Scotland's incidence of TB remains extremely low, in stark contrast to the situation in England and Wales. Scotland had 23 cases of TB in 2004 and up to 31 August this year there have been 11 cases in Scotland. For GB as a whole, there were 1372 cases in 2004 and by 31 July 2005, there had been 1038 cases across GB.
- Any farmer importing cattle from high incidence areas of England or Wales will be responsible for ensuring both pre- and post-movement testing is carried out.
- If discovered that a pre-movement test has not been carried out prior to cattle being moved onto a farm, the whole herd on that farm will be subject to movement restrictions until the test is done.

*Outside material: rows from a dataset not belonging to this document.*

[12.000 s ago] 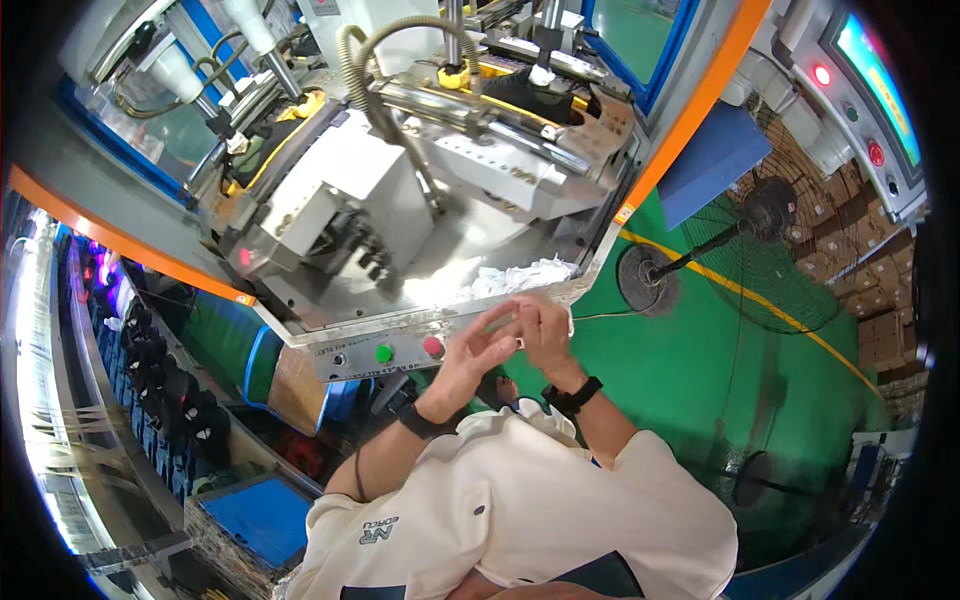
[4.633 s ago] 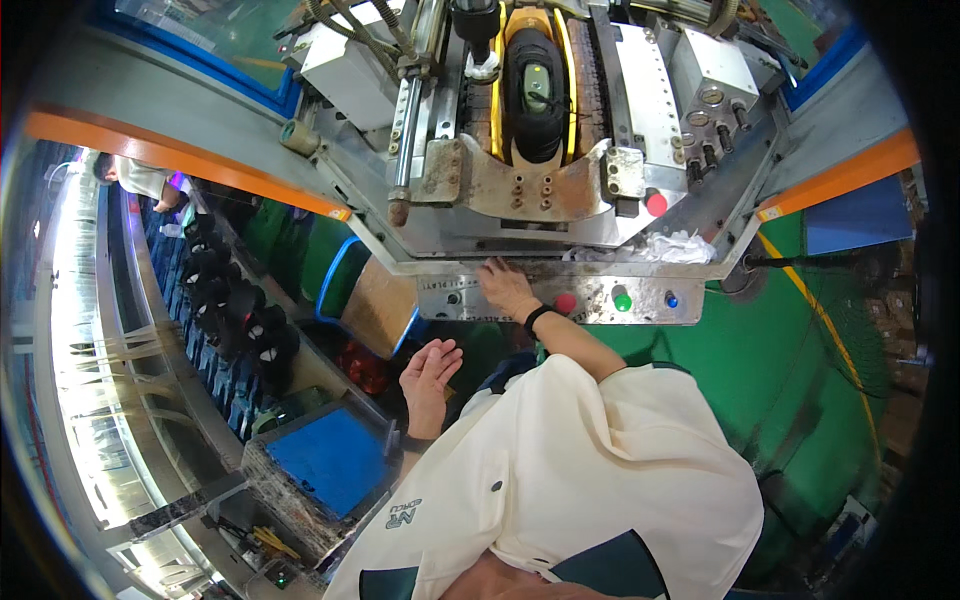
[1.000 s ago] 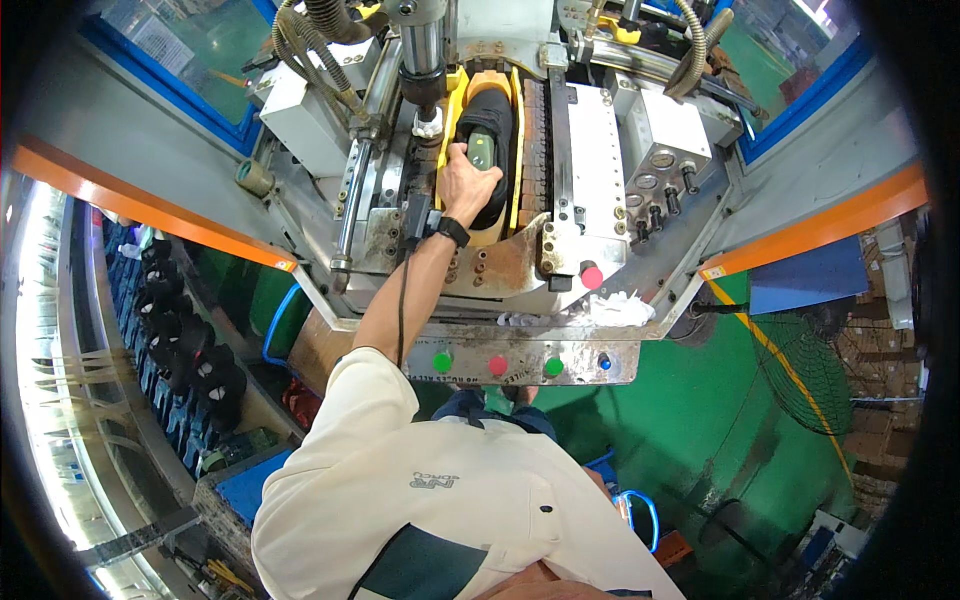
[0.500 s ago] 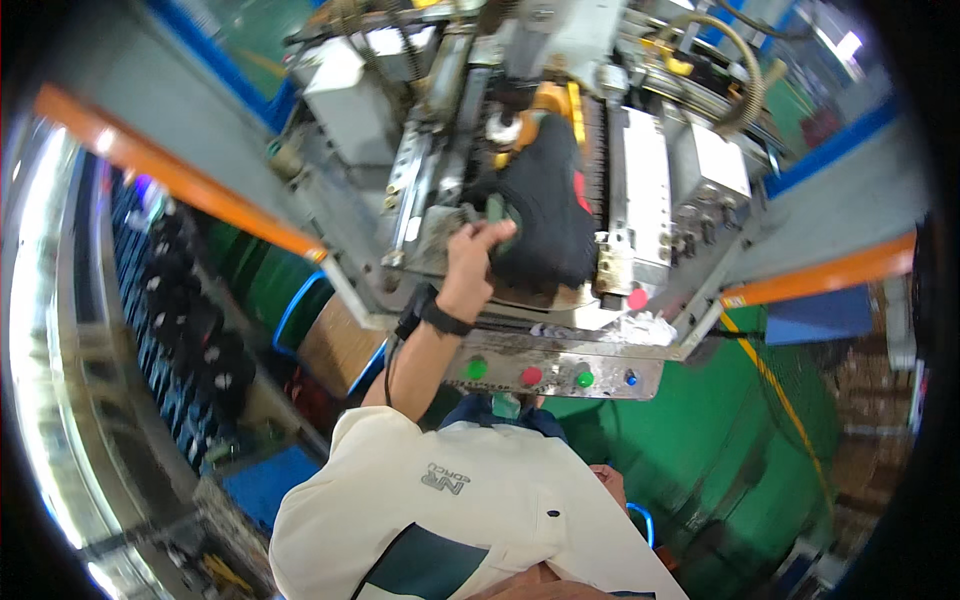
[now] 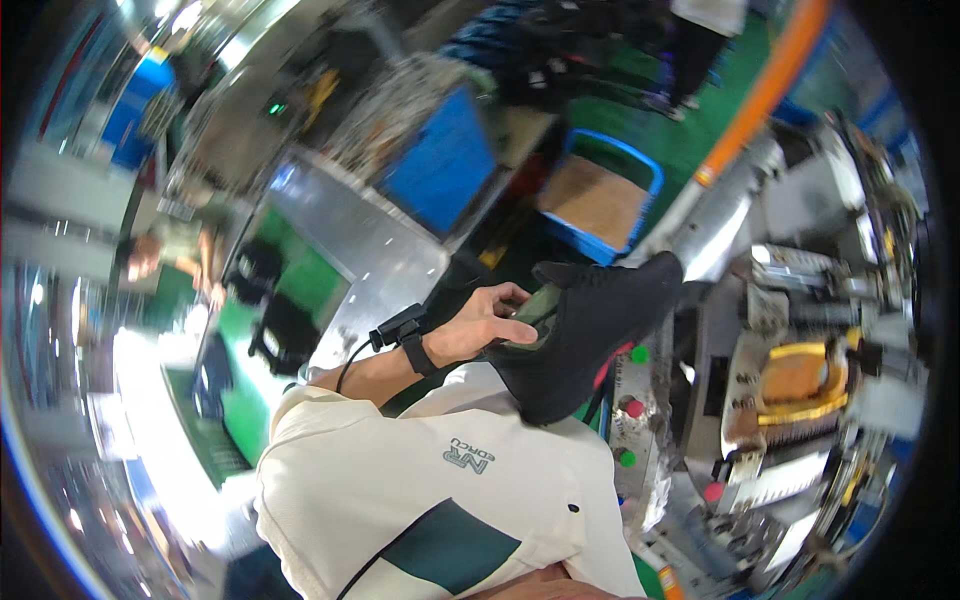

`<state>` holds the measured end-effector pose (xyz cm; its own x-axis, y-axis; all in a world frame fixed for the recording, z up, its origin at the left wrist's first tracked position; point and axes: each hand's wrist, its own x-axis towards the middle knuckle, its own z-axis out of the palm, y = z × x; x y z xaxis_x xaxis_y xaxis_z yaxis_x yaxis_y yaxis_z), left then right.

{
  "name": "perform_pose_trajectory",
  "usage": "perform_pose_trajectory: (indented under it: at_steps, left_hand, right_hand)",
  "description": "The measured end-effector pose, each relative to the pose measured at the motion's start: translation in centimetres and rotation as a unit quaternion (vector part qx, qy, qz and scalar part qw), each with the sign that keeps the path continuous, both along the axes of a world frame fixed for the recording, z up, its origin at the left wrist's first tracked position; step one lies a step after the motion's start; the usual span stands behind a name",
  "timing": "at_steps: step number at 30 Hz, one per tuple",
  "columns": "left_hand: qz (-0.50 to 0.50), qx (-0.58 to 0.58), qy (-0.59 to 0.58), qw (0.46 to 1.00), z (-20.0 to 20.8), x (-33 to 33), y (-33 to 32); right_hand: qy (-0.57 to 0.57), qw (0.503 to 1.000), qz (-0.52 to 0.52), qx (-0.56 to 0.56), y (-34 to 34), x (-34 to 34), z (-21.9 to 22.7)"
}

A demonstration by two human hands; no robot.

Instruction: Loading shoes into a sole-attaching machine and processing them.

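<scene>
My left hand [image 5: 484,326] grips the green shoe last [image 5: 541,314] at the opening of a black shoe upper [image 5: 605,325], with thumb and fingers on either side of the last. The upper is stretched over the last and hangs in the air in front of my chest, its toe pointing up and to the right. A small red patch shows on its lower side. A black strap with a small cabled device [image 5: 403,328] sits around my left wrist. My right hand is out of view.
On the right is the machine with its orange pad [image 5: 795,380] and button panel [image 5: 632,408]. A blue-framed cart [image 5: 600,195] stands ahead, near an orange bar [image 5: 765,95]. A metal table [image 5: 385,270] and a green-topped bench with dark shoes [image 5: 285,330] lie left; a person [image 5: 190,245] is beyond.
My left hand has lifted the shoe upper on its last out of the machine. The view has turned left, so the machine now lies on the right. My right hand has left the view.
</scene>
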<state>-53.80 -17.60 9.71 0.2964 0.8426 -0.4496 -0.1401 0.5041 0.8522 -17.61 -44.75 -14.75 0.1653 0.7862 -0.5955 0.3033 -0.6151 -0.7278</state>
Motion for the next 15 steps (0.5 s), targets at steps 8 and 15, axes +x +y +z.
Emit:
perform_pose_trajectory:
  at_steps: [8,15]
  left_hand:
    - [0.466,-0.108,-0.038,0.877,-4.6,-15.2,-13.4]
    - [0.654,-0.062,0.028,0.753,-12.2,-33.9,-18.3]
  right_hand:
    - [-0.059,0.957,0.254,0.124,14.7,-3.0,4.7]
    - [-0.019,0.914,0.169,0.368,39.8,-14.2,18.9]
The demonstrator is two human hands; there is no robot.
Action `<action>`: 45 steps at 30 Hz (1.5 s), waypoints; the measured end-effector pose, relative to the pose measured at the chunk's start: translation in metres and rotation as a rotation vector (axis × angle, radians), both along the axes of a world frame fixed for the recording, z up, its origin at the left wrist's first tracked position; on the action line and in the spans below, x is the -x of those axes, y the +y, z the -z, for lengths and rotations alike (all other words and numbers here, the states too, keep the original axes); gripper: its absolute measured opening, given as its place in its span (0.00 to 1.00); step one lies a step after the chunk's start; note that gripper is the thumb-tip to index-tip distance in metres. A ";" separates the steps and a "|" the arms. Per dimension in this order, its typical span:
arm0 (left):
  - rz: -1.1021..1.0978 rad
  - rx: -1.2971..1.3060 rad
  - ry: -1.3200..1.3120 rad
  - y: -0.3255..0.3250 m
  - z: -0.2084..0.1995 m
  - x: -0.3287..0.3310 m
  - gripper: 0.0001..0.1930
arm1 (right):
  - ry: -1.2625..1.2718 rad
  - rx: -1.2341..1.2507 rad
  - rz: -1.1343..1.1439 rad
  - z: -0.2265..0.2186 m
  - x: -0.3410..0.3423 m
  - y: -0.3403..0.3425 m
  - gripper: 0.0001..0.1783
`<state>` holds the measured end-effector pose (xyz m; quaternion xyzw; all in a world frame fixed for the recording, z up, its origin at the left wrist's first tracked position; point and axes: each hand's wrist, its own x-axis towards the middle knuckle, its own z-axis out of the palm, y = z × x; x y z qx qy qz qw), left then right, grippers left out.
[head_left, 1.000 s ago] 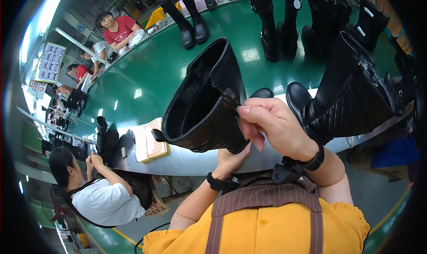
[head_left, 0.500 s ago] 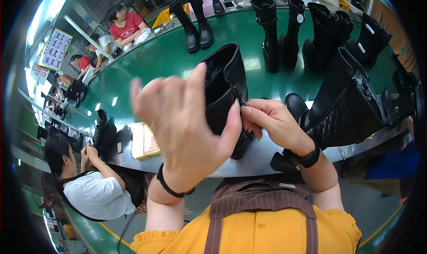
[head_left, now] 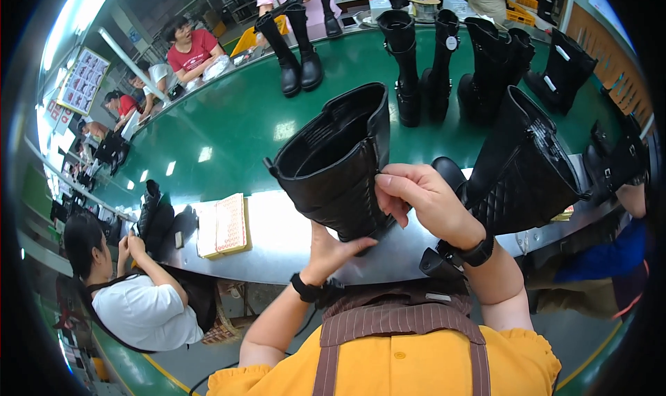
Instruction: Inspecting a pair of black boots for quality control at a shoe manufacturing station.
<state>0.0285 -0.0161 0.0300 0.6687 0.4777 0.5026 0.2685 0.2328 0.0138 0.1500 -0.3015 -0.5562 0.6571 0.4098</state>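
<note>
A black tall boot (head_left: 322,188) stands before me with its wide top open and tilted toward me. Down the right side of its shaft runs a zipper. My right hand (head_left: 427,201) pinches the zipper's pull between thumb and forefinger, near the upper part of the shaft. Low on the shaft, my left hand (head_left: 333,252) grips the boot from the near side, thumb to the right; its other fingers are hidden behind the leather. Just right of my right hand, a second black boot with a quilted shaft (head_left: 517,181) leans with its top open.
Several black boots (head_left: 423,70) stand on the green tabletop (head_left: 229,139) at the far right, and a pair (head_left: 302,56) at the back. A stack of printed cards (head_left: 225,226) lies left on the metal edge. A seated co-worker (head_left: 142,299) handles footwear at left; others sit across.
My left hand has dropped from beside the boot's top to its lower shaft. The boot's opening has swung left and tilted toward me. My right hand keeps its pinch at the zipper.
</note>
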 end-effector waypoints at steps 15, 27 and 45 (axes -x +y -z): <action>-0.040 0.208 -0.082 -0.026 0.049 -0.032 0.27 | -0.522 -1.134 0.520 0.008 -0.050 -0.073 0.11; 0.211 0.427 -0.281 -0.017 0.043 -0.018 0.35 | -0.502 -0.132 0.778 0.165 -0.120 -0.116 0.53; 0.539 0.872 -1.018 -0.006 -0.003 -0.023 0.20 | 0.467 0.318 0.562 0.117 -0.061 -0.063 0.21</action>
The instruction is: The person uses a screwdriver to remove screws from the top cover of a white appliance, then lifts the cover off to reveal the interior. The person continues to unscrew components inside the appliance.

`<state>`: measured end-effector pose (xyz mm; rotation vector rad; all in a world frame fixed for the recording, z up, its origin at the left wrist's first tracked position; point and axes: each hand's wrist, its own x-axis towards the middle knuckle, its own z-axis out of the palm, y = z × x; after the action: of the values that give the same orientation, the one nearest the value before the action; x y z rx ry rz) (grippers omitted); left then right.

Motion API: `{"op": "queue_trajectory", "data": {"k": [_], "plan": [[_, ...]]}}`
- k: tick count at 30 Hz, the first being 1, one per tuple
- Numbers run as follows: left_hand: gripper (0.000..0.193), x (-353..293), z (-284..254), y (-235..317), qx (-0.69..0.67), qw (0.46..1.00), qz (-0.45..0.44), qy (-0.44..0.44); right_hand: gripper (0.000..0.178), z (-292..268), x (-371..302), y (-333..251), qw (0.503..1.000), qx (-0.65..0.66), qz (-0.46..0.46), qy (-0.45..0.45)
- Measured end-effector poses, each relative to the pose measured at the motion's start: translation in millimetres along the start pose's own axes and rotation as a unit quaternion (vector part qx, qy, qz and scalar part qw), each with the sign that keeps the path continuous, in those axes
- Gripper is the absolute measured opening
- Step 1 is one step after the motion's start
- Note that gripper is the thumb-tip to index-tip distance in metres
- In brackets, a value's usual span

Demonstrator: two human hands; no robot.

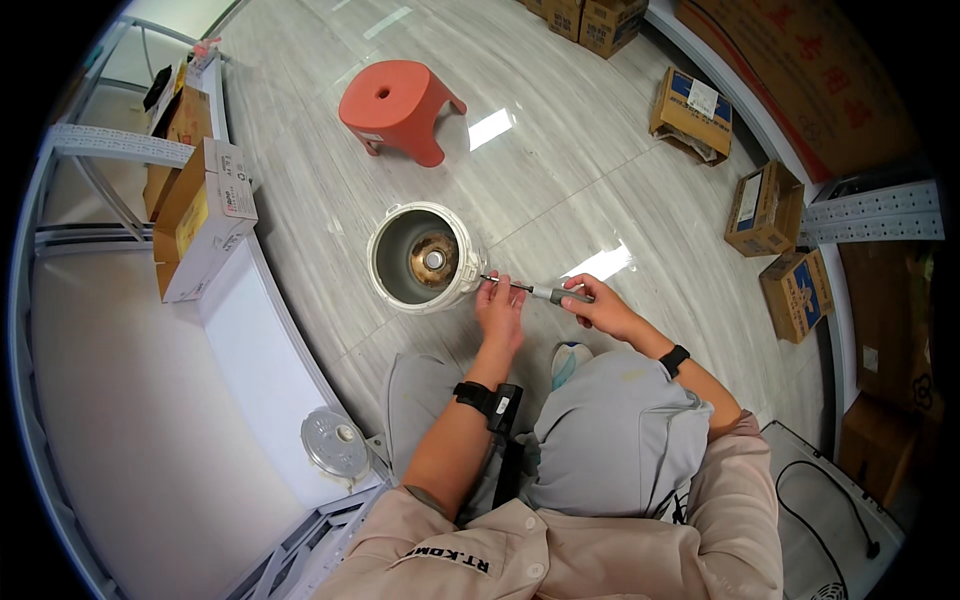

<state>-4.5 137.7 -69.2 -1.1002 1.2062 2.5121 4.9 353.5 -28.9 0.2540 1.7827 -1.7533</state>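
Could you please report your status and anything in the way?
Right hand gripping screwdriver; left hand at its shaft. Rice cooker body open on floor, screwdriver tip at its side. Red stool beyond, not in the way.

I've got pale grey wood-grain floor across most of my view, thin joint lines showing. Bright light reflection upper middle, another right of centre. Red plastic stool upright, upper middle. Left side: I see a metal rack with a perforated grey bar, broad white shelf board, open carton at its edge. Right side: second perforated rack, small brown cartons beside it, big brown cardboard box upper right.
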Motion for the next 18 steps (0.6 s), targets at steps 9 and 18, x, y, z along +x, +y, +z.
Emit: {"op": "queue_trajectory", "data": {"k": [9,18], "plan": [[0.036,-5.9,8.8,6.2,0.003,1.0,0.005,0.023,0.031,-12.4,2.3,4.9,0.996,-0.026,0.049,-0.069],[0.027,0.6,5.8,17.3,-0.056,0.996,-0.019,0.064,0.04,-11.8,2.4,10.1,0.995,-0.092,-0.029,-0.027]]}}
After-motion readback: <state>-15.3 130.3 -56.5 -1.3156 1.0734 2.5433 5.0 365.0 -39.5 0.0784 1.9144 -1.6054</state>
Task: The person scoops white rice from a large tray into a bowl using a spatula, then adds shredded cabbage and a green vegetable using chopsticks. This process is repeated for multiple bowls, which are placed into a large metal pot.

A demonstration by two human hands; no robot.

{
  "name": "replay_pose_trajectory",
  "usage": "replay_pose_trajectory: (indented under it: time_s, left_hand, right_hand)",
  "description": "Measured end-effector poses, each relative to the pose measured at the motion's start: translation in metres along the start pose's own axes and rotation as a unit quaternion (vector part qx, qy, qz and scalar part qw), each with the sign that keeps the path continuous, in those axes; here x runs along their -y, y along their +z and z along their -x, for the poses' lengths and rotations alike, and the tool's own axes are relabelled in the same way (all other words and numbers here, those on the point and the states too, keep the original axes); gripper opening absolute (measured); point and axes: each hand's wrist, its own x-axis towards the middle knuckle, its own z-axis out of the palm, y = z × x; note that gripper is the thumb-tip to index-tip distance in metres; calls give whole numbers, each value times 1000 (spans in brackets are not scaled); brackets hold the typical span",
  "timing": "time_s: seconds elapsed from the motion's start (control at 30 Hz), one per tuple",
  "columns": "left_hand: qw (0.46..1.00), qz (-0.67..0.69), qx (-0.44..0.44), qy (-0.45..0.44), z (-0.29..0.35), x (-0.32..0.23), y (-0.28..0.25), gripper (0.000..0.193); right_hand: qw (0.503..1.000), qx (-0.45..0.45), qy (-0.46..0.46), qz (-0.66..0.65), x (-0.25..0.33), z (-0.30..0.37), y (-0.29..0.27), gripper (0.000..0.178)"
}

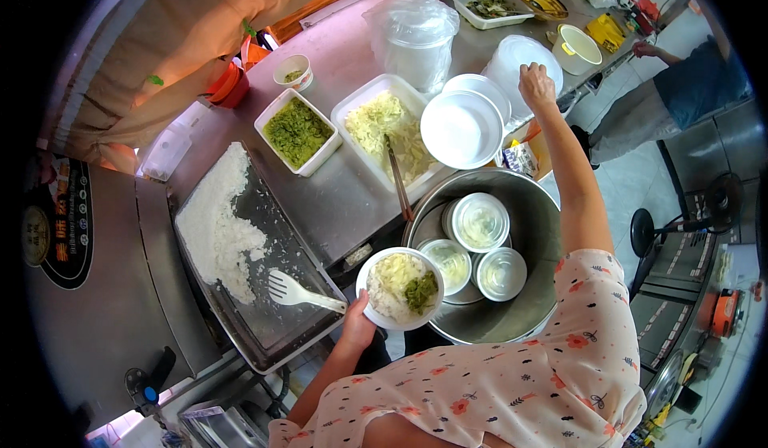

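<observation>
My left hand (359,326) grips the rim of a white bowl (438,282) filled with white rice, pale shredded vegetable and chopped greens. It is held between the rice tray and the steel pot. My right hand (537,86) reaches out over a stack of translucent round lids (510,64), fingers curled together and touching the top; whether a lid is pinched between them is hidden. Near that hand stands a stack of white bowls (462,130). A white spatula (300,290) lies on the black tray (292,328) beside a heap of rice (218,224).
A large steel pot (540,208) holds several lidded bowls (480,222). Tubs of greens (296,132) and pale shredded vegetable (376,124), with brown chopsticks (398,180), stand on the steel counter (320,224). A bagged container stack (414,44) is behind. Another person (680,88) stands at right.
</observation>
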Motion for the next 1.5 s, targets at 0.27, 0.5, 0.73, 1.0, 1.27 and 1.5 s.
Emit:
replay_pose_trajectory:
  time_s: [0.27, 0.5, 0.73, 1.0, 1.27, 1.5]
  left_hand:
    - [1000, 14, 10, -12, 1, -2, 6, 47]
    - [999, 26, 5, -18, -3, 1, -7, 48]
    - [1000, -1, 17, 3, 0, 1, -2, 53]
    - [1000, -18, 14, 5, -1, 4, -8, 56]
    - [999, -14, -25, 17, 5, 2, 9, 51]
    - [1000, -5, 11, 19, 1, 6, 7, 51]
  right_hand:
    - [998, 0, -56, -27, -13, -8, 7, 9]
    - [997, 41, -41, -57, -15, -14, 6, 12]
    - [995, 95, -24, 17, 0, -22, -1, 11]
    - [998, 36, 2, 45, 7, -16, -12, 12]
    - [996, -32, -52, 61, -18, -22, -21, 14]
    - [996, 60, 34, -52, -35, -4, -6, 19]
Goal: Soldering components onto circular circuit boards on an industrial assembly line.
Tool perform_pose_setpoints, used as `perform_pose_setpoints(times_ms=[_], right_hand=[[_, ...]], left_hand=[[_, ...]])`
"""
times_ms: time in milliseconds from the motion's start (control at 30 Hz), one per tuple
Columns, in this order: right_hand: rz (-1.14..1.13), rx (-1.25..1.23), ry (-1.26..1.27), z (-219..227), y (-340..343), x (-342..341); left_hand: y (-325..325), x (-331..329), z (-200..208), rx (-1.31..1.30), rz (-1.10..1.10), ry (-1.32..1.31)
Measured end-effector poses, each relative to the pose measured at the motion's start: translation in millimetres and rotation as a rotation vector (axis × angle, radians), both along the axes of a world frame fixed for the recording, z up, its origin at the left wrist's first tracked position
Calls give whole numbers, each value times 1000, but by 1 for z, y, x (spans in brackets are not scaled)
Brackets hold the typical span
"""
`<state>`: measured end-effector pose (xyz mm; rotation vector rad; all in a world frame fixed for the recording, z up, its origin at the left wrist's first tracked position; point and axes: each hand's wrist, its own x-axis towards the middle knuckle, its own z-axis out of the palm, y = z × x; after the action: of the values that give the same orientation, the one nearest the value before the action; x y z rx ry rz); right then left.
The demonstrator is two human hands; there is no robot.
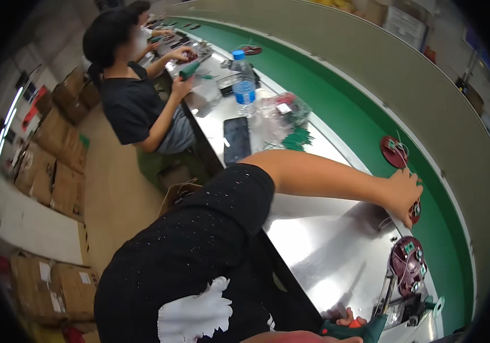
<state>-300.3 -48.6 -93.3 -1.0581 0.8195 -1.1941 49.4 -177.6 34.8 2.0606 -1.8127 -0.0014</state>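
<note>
Nearest, the right hand (345, 327) grips a green power screwdriver (365, 328) at the lower edge. Beyond it, a dark red round assembly (408, 266) lies on the shiny steel worktop (313, 240). Farther out, the left hand (402, 191) closes on a small red part (414, 211) beside the green conveyor belt (370, 123). Cardboard boxes (56, 166) line the beige floor (119, 194) behind a seated co-worker (133, 103).

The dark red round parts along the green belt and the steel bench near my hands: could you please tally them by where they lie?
On the green belt: 1, a dark red round part
Under the left hand: 1, a dark red part
On the steel bench: 1, a dark red wired part
Total: 3
</note>
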Motion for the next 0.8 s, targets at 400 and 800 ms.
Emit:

- Cattle coming into Scotland to go straight to slaughter are exempt and calves under 42 days of age do not need a pre-movement test, but must be post-movement tested.
- Producers can contact their local animal health office with ear tag details to verify if any cattle they have bought or are planning to buy originate in a high risk parish.
NFUS Livestock Chairman Nigel Miller said: "These new rules bolster our defences and reduce the chances of TB becoming established in our cattle or wildlife populations. The rules are strict, but they are a price worth paying. It is important that every cattle producer in the country is aware of the new rules. The last thing any producer wants is to find his farm effectively shut down because he has bought cattle from a hotspot without checking the testing history.
"The vast majority of Scotland's TB cases are traced to cattle being imported from TB hotspots. The trade between TB hotspots and Scotland is significant, making it all the more important that Scottish producers verify the background to any stock that they source. We welcome the opportunity available to farmers to contact their local animal health office if they are unsure about the origin of cattle.
"I am pleased the Executive is being proactive in the fight against TB in contrast to the position in England and Wales. The delay in Defra bringing forward its own legislation leaves Scottish farmers very much on their own in demanding the test history from farmers before they buy. We hope this lack of legislative back-up in England and Wales does not drag on and we will be pressing Defra to ensure its own legislation places a duty on farmers to declare the testing status of animals before they are sold."